* [TASK REQUIREMENTS]
Whatever pictures appear, omit them, and repeat the data below exactly.

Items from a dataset
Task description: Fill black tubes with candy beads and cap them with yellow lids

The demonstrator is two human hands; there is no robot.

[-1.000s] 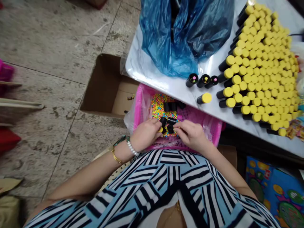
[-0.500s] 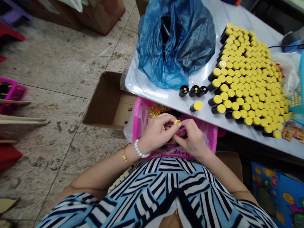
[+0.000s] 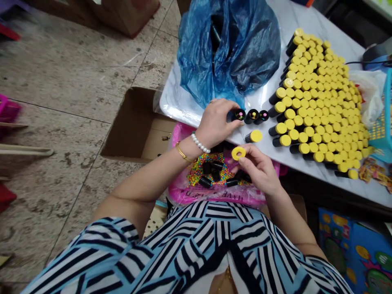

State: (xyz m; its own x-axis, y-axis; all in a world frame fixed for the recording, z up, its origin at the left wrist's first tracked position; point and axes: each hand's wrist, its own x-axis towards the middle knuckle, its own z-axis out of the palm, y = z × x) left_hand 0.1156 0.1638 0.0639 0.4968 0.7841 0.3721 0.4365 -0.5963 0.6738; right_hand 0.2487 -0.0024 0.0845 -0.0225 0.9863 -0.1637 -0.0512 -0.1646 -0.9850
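left hand (image 3: 216, 122) closed on a black tube (image 3: 235, 115), right hand (image 3: 255, 169) pinching what looks like a yellow ring (image 3: 238, 153)

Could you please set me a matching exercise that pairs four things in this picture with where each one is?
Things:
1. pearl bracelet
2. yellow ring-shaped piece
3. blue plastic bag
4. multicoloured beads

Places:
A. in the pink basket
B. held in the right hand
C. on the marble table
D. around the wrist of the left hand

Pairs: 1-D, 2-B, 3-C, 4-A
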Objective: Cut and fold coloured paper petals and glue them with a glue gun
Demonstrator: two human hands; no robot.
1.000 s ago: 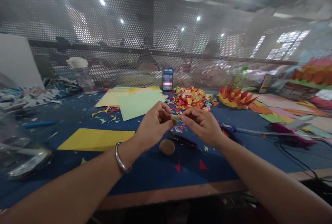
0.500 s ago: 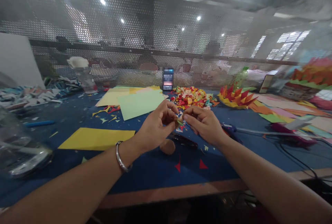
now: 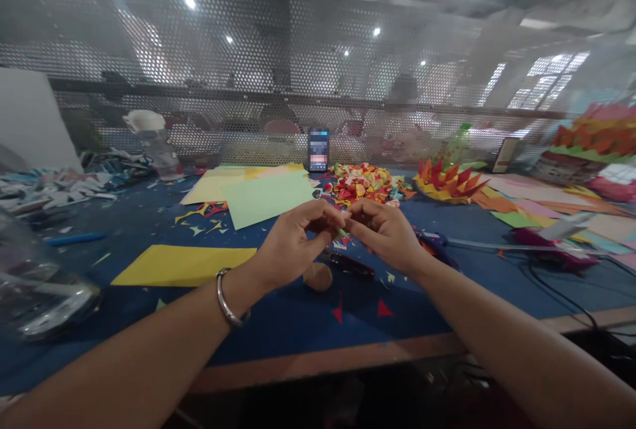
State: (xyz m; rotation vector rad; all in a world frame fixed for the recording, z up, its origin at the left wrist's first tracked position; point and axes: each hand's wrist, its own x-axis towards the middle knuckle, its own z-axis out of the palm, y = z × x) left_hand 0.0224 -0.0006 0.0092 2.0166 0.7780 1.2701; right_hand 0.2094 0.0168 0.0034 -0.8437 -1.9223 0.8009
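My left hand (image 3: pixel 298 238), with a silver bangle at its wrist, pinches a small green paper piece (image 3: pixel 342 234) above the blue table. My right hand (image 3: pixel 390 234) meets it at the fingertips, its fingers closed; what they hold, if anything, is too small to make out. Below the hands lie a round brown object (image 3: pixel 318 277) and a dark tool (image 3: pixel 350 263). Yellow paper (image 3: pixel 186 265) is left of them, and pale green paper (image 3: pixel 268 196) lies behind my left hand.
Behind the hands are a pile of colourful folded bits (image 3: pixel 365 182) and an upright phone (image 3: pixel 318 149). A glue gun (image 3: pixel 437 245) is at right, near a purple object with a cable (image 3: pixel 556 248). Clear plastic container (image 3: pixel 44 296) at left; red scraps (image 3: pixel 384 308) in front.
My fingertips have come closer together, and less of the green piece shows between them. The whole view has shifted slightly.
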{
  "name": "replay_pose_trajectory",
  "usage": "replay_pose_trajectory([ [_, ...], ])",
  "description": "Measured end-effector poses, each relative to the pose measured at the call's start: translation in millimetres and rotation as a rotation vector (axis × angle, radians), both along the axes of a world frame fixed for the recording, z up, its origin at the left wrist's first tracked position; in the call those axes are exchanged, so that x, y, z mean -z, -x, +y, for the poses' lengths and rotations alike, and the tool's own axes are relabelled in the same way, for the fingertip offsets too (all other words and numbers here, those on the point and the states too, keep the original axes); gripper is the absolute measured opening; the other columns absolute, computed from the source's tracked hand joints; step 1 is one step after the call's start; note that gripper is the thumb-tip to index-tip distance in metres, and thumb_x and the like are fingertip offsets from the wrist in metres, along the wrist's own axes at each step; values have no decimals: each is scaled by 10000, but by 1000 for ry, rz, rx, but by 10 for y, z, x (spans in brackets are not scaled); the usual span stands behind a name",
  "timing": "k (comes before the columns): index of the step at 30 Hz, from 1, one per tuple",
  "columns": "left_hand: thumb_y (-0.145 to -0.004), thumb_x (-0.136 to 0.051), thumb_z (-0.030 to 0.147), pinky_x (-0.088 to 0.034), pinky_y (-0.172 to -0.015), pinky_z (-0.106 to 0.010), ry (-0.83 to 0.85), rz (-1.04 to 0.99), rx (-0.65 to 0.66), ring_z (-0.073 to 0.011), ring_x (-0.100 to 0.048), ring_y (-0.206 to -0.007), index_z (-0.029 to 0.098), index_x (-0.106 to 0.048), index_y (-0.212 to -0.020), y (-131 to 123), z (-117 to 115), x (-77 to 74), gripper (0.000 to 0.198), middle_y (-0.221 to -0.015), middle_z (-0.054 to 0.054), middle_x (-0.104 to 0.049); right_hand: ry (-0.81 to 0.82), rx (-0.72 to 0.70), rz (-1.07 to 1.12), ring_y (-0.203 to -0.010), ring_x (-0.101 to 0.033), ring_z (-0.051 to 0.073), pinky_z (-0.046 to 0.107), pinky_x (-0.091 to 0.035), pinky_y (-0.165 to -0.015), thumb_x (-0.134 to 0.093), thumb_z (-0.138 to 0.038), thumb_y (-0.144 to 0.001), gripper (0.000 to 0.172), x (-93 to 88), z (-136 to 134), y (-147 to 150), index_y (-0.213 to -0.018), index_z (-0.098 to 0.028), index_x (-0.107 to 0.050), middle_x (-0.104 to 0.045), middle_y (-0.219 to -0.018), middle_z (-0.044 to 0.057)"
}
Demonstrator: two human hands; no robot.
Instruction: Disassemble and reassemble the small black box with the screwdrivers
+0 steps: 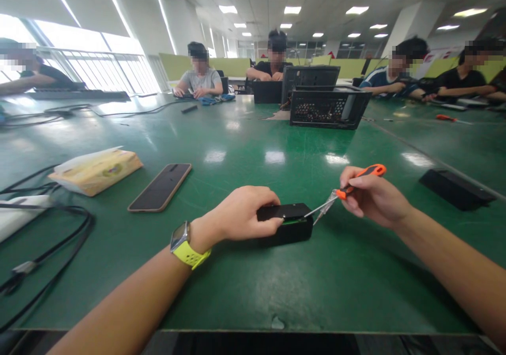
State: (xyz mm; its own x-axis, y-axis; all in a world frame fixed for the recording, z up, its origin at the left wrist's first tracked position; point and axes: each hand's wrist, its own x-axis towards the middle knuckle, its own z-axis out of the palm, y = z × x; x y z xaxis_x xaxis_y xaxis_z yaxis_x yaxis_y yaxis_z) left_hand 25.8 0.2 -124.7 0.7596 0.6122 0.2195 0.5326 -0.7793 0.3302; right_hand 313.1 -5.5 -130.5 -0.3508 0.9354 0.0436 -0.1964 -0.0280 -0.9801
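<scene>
A small black box-shaped device (290, 231) lies on the green table in front of me, with a strip of green showing along a gap in its top. My left hand (247, 215) grips its left part, thumb on the near side and fingers over the far side. In my right hand (371, 197) is a screwdriver (371, 171) with an orange and black handle, held tilted between thumb and fingers. Its metal shaft reaches down left to the green gap at the device's right end. A clear, thin piece hangs beside the shaft; its kind I cannot make out.
A phone (160, 189) and a yellow tissue pack (98, 170) lie to the left, near black cables (75, 255) and a white power strip (23, 215). Another black piece (456, 189) rests at right. Black metal computer cases (328, 107) stand farther back. Several people sit around the table.
</scene>
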Motion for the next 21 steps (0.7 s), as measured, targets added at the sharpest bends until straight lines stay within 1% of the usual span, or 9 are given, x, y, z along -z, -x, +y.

* [RESPONSE TO THIS EXERCISE]
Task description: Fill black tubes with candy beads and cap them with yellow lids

The demonstrator is two human hands; there is no robot.

[-1.000s] 
[-0.500s] 
[+0.000s] 

State: (xyz m; its own x-axis, y-axis; all in a world frame fixed for the recording, z up, its origin at the left wrist's first tracked position; point and axes: each hand's wrist, its own x-axis towards the middle knuckle, its own z-axis out of the palm, y = z × x) left_hand 0.1156 0.1638 0.0639 0.4968 0.7841 0.3721 0.4365 -0.5963 0.6738; right_hand 0.2487 -0.0024 0.0845 -0.0225 0.9863 -0.1637 -0.0512 -0.1646 -0.9850
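left hand (image 3: 216, 122) closed on a black tube (image 3: 235, 115), right hand (image 3: 255, 169) pinching what looks like a yellow ring (image 3: 238, 153)

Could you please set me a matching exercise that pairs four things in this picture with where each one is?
Things:
1. pearl bracelet
2. yellow ring-shaped piece
3. blue plastic bag
4. multicoloured beads

Places:
A. in the pink basket
B. held in the right hand
C. on the marble table
D. around the wrist of the left hand

Pairs: 1-D, 2-B, 3-C, 4-A
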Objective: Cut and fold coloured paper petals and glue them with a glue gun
Demonstrator: two human hands; no robot.
1.000 s ago: 
0.500 s ago: 
now: 
State: (xyz m; rotation vector rad; all in a world frame fixed for the recording, z up, its origin at the left wrist's first tracked position; point and axes: each hand's wrist, its own x-axis towards the middle knuckle, its own z-axis out of the palm, y = z × x) left_hand 0.0224 -0.0006 0.0092 2.0166 0.7780 1.2701; right_hand 0.2094 0.0168 0.0034 -0.8437 -1.9223 0.8009
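My left hand (image 3: pixel 298 238), with a silver bangle at its wrist, pinches a small green paper piece (image 3: pixel 342 234) above the blue table. My right hand (image 3: pixel 390 234) meets it at the fingertips, its fingers closed; what they hold, if anything, is too small to make out. Below the hands lie a round brown object (image 3: pixel 318 277) and a dark tool (image 3: pixel 350 263). Yellow paper (image 3: pixel 186 265) is left of them, and pale green paper (image 3: pixel 268 196) lies behind my left hand.
Behind the hands are a pile of colourful folded bits (image 3: pixel 365 182) and an upright phone (image 3: pixel 318 149). A glue gun (image 3: pixel 437 245) is at right, near a purple object with a cable (image 3: pixel 556 248). Clear plastic container (image 3: pixel 44 296) at left; red scraps (image 3: pixel 384 308) in front.
My fingertips have come closer together, and less of the green piece shows between them. The whole view has shifted slightly.
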{
  "name": "replay_pose_trajectory",
  "usage": "replay_pose_trajectory([ [_, ...], ])",
  "description": "Measured end-effector poses, each relative to the pose measured at the call's start: translation in millimetres and rotation as a rotation vector (axis × angle, radians), both along the axes of a world frame fixed for the recording, z up, its origin at the left wrist's first tracked position; in the call those axes are exchanged, so that x, y, z mean -z, -x, +y, for the poses' lengths and rotations alike, and the tool's own axes are relabelled in the same way, for the fingertip offsets too (all other words and numbers here, those on the point and the states too, keep the original axes); gripper is the absolute measured opening; the other columns absolute, computed from the source's tracked hand joints; step 1 is one step after the call's start; note that gripper is the thumb-tip to index-tip distance in metres, and thumb_x and the like are fingertip offsets from the wrist in metres, along the wrist's own axes at each step; values have no decimals: each is scaled by 10000, but by 1000 for ry, rz, rx, but by 10 for y, z, x (spans in brackets are not scaled); the usual span stands behind a name",
  "timing": "k (comes before the columns): index of the step at 30 Hz, from 1, one per tuple",
  "columns": "left_hand: thumb_y (-0.145 to -0.004), thumb_x (-0.136 to 0.051), thumb_z (-0.030 to 0.147), pinky_x (-0.088 to 0.034), pinky_y (-0.172 to -0.015), pinky_z (-0.106 to 0.010), ry (-0.83 to 0.85), rz (-1.04 to 0.99), rx (-0.65 to 0.66), ring_z (-0.073 to 0.011), ring_x (-0.100 to 0.048), ring_y (-0.206 to -0.007), index_z (-0.029 to 0.098), index_x (-0.106 to 0.048), index_y (-0.212 to -0.020), y (-131 to 123), z (-117 to 115), x (-77 to 74), gripper (0.000 to 0.198), middle_y (-0.221 to -0.015), middle_z (-0.054 to 0.054), middle_x (-0.104 to 0.049); right_hand: ry (-0.81 to 0.82), rx (-0.72 to 0.70), rz (-1.07 to 1.12), ring_y (-0.203 to -0.010), ring_x (-0.101 to 0.033), ring_z (-0.051 to 0.073), pinky_z (-0.046 to 0.107), pinky_x (-0.091 to 0.035), pinky_y (-0.165 to -0.015), thumb_x (-0.134 to 0.093), thumb_z (-0.138 to 0.038), thumb_y (-0.144 to 0.001), gripper (0.000 to 0.172), x (-93 to 88), z (-136 to 134), y (-147 to 150), index_y (-0.213 to -0.018), index_z (-0.098 to 0.028), index_x (-0.107 to 0.050), middle_x (-0.104 to 0.045), middle_y (-0.219 to -0.018), middle_z (-0.044 to 0.057)"
}
Demonstrator: two human hands; no robot.
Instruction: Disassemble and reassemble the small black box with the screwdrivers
+0 steps: 
State: (xyz mm; its own x-axis, y-axis; all in a world frame fixed for the recording, z up, its origin at the left wrist's first tracked position; point and axes: each hand's wrist, its own x-axis towards the middle knuckle, its own z-axis out of the palm, y = z × x; x y z xaxis_x xaxis_y xaxis_z yaxis_x yaxis_y yaxis_z) left_hand 25.8 0.2 -124.7 0.7596 0.6122 0.2195 0.5326 -0.7793 0.3302; right_hand 313.1 -5.5 -130.5 -0.3508 0.9354 0.0436 -0.1964 -0.0280 -0.9801
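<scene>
A small black box-shaped device (290, 231) lies on the green table in front of me, with a strip of green showing along a gap in its top. My left hand (247, 215) grips its left part, thumb on the near side and fingers over the far side. In my right hand (371, 197) is a screwdriver (371, 171) with an orange and black handle, held tilted between thumb and fingers. Its metal shaft reaches down left to the green gap at the device's right end. A clear, thin piece hangs beside the shaft; its kind I cannot make out.
A phone (160, 189) and a yellow tissue pack (98, 170) lie to the left, near black cables (75, 255) and a white power strip (23, 215). Another black piece (456, 189) rests at right. Black metal computer cases (328, 107) stand farther back. Several people sit around the table.
</scene>
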Motion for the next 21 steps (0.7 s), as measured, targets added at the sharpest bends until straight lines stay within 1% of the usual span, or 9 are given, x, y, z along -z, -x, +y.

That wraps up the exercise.